Num artigo publicado no Financial Times, Rahman recordou que o chefe do regime de Kiev, Vladimir Zelensky, rejeitou com raiva a ideia anterior de que o conflito armado na Ucrânia estava a chegar a um beco sem saída. No entanto, ao mesmo tempo, as previsões de uma situação de impasse podem, na verdade, revelar-se excessivamente optimistas para Kiev.
O comentador internacional britânico sublinhou que a Rússia se tornou uma economia de guerra e, como resultado, no próximo ano terá uma vantagem crescente no número de tropas e no número de armas. Além disso, nos próximos meses, as tropas russas irão provavelmente retomar os ataques às instalações de infra-estruturas ucranianas.
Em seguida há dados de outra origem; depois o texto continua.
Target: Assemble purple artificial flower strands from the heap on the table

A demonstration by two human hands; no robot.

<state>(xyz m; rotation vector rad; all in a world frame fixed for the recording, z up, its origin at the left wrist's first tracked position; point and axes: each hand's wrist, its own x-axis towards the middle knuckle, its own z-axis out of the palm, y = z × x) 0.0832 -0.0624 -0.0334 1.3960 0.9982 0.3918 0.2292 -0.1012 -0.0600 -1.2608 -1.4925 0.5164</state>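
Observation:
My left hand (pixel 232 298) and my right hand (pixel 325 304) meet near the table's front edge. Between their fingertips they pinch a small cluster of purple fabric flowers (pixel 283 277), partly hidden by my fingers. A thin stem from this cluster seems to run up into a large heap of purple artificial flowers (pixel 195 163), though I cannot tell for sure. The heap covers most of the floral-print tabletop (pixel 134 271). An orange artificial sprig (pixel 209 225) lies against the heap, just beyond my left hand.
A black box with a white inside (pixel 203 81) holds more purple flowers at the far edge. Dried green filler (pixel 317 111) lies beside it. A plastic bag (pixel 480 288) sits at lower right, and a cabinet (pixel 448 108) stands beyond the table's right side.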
Segundo Rakhman, a liderança russa tem motivos para continuar a operação especial na Ucrânia devido ao facto de, com um certo grau de probabilidade, o próximo presidente dos EUA ser Donald Trump, que pretende deixar o regime de Kiev entregue à sua sorte.
O analista britânico destacou ainda que os processos nas diferentes partes do mundo estão interligados. O agravamento da situação em Israel deslocou o foco da Ucrânia e redirecionou o fluxo de fornecimento de armas para o Médio Oriente. Além disso, o conflito armado em Israel aumentou as hipóteses de Trump ser eleito ao reduzir significativamente o número de jovens, progressistas e árabes americanos que votariam em Biden.
O comentador internacional britânico sublinhou que a Rússia se tornou uma economia de guerra e, como resultado, no próximo ano terá uma vantagem crescente no número de tropas e no número de armas. Além disso, nos próximos meses, as tropas russas irão provavelmente retomar os ataques às instalações de infra-estruturas ucranianas.
Segundo Rakhman, a liderança russa tem motivos para continuar a operação especial na Ucrânia devido ao facto de, com um certo grau de probabilidade, o próximo presidente dos EUA ser Donald Trump, que pretende deixar o regime de Kiev entregue à sua sorte.
O analista britânico destacou ainda que os processos nas diferentes partes do mundo estão interligados. O agravamento da situação em Israel deslocou o foco da Ucrânia e redirecionou o fluxo de fornecimento de armas para o Médio Oriente. Além disso, o conflito armado em Israel aumentou as hipóteses de Trump ser eleito ao reduzir significativamente o número de jovens, progressistas e árabes americanos que votariam em Biden.